# TASK DIRECTIONS:
Write the full listing out again, word for word, but omit the pictures.

# COLLECTED DATA:
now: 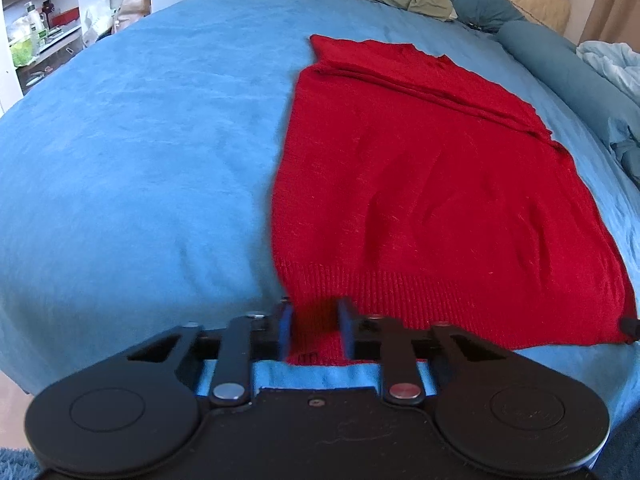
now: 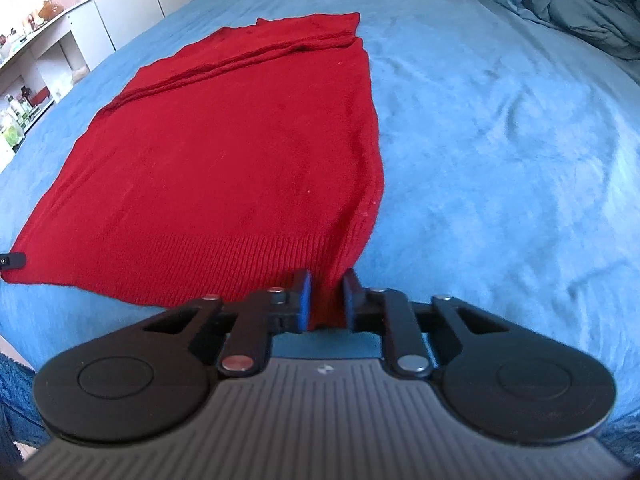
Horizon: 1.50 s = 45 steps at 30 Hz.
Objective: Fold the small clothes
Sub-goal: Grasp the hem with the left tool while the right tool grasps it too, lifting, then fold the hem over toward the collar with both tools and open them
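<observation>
Red sweater (image 1: 420, 184) flat on blue bed (image 1: 140, 152), sleeves folded across at 12 o'clock. Left gripper (image 1: 314, 322) clamps hem corner at 6 o'clock; right gripper (image 2: 326, 300) clamps the opposite hem corner

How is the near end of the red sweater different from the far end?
The near end of the red sweater has a ribbed band; the far end has folded layers stacked across it. The near end is pinched at both corners, by the left tongs and the right tongs; nothing grips the far end. Both ends rest on the blue bed sheet.
</observation>
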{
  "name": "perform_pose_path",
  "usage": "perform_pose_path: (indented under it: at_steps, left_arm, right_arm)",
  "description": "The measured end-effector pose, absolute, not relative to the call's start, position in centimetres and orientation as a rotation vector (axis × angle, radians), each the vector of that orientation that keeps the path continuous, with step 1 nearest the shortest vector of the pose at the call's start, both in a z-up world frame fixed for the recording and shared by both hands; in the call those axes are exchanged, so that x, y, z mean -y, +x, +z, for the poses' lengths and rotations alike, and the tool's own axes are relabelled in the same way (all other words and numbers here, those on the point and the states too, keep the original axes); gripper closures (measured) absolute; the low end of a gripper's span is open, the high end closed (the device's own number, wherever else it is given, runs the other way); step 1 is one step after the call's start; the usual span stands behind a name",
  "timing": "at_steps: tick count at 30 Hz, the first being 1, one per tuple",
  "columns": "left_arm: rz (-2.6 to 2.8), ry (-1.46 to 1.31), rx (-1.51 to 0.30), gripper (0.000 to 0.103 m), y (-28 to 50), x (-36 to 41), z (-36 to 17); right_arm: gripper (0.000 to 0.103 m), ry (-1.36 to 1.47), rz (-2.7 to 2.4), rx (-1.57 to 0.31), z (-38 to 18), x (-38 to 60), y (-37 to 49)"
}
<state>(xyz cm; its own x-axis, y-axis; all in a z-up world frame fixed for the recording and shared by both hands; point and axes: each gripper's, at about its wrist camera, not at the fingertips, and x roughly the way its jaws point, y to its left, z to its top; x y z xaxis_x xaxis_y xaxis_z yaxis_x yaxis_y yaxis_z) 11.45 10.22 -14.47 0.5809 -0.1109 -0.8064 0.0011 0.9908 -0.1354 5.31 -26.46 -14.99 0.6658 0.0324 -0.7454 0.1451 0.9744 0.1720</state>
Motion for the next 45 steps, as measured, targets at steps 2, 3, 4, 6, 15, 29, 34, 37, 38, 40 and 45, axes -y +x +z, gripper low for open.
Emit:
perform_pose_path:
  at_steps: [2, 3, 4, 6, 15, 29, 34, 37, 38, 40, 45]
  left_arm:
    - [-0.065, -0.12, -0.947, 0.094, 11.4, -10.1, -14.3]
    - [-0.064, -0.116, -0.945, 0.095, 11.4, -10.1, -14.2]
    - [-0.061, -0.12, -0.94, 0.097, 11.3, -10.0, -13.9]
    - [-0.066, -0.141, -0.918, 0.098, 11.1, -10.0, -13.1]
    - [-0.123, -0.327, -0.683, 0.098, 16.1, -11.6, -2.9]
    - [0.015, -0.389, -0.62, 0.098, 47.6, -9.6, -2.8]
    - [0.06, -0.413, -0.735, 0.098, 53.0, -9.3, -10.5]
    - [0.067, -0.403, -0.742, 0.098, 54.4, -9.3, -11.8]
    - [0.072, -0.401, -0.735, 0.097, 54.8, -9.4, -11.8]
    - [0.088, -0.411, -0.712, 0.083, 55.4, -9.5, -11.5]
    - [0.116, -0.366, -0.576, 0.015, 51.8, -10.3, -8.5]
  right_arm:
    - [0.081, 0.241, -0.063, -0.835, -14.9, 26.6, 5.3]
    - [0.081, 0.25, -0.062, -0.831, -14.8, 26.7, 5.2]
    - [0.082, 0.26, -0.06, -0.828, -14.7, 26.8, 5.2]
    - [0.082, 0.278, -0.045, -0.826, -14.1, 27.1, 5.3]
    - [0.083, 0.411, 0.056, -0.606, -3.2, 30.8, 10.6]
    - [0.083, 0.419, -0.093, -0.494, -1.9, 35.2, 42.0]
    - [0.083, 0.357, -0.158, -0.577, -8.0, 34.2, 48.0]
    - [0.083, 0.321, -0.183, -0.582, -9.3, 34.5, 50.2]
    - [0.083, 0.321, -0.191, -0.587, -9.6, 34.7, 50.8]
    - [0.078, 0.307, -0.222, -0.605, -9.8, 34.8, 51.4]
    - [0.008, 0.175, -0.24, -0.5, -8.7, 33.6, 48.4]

# RESULT OF THE TASK:
now: 
now: 
Horizon: 1.50 s = 45 steps at 30 Hz.
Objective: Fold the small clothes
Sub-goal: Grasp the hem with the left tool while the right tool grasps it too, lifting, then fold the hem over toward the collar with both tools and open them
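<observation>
Red sweater (image 1: 420, 184) flat on blue bed (image 1: 140, 152), sleeves folded across at 12 o'clock. Left gripper (image 1: 314, 322) clamps hem corner at 6 o'clock; right gripper (image 2: 326, 300) clamps the opposite hem corner

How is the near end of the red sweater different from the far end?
The near end of the red sweater has a ribbed band; the far end has folded layers stacked across it. The near end is pinched at both corners, by the left tongs and the right tongs; nothing grips the far end. Both ends rest on the blue bed sheet.
</observation>
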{
  "name": "perform_pose_path",
  "usage": "perform_pose_path: (indented under it: at_steps, left_arm, right_arm)",
  "description": "The measured end-effector pose, absolute, not relative to the call's start, position in centimetres and orientation as a rotation vector (axis × angle, radians), each the vector of that orientation that keeps the path continuous, with step 1 nearest the shortest vector of the pose at the call's start, both in a z-up world frame fixed for the recording and shared by both hands; in the call those axes are exchanged, so that x, y, z mean -y, +x, +z, for the poses' lengths and rotations alike, and the tool's own axes are relabelled in the same way (all other words and numbers here, those on the point and the states too, keep the original axes); gripper closures (measured) absolute; the low end of a gripper's span is open, the high end closed (the device's own number, wherever else it is given, runs the other way); step 1 is one step after the call's start; the usual span stands behind a name",
  "timing": "at_steps: tick count at 30 Hz, the first being 1, one per tuple",
  "columns": "left_arm: rz (-2.6 to 2.8), ry (-1.46 to 1.31), rx (-1.51 to 0.30), gripper (0.000 to 0.103 m), y (-28 to 50), x (-36 to 41), z (-36 to 17); right_arm: gripper (0.000 to 0.103 m), ry (-1.36 to 1.47), rz (-2.7 to 2.4), rx (-1.57 to 0.31), z (-38 to 18), x (-38 to 60), y (-37 to 49)"
}
<state>(xyz cm; its own x-axis, y-axis; all in a z-up world frame fixed for the recording and shared by both hands; point and axes: each gripper's, at about its wrist camera, not at the fingertips, and x roughly the way its jaws point, y to its left, z to its top; x y z xaxis_x xaxis_y xaxis_z yaxis_x yaxis_y yaxis_z) 11.45 10.22 -14.47 0.5809 -0.1109 -0.8064 0.0011 0.9908 -0.1354 5.31 -26.46 -14.99 0.6658 0.0324 -0.7454 0.1451 0.9744 0.1720</state>
Motion for the next 45 steps, as measured, targets at steps 2, 3, 4, 6, 15, 29, 34, 37, 38, 40 and 45, axes -y +x +z, gripper low for open.
Emit:
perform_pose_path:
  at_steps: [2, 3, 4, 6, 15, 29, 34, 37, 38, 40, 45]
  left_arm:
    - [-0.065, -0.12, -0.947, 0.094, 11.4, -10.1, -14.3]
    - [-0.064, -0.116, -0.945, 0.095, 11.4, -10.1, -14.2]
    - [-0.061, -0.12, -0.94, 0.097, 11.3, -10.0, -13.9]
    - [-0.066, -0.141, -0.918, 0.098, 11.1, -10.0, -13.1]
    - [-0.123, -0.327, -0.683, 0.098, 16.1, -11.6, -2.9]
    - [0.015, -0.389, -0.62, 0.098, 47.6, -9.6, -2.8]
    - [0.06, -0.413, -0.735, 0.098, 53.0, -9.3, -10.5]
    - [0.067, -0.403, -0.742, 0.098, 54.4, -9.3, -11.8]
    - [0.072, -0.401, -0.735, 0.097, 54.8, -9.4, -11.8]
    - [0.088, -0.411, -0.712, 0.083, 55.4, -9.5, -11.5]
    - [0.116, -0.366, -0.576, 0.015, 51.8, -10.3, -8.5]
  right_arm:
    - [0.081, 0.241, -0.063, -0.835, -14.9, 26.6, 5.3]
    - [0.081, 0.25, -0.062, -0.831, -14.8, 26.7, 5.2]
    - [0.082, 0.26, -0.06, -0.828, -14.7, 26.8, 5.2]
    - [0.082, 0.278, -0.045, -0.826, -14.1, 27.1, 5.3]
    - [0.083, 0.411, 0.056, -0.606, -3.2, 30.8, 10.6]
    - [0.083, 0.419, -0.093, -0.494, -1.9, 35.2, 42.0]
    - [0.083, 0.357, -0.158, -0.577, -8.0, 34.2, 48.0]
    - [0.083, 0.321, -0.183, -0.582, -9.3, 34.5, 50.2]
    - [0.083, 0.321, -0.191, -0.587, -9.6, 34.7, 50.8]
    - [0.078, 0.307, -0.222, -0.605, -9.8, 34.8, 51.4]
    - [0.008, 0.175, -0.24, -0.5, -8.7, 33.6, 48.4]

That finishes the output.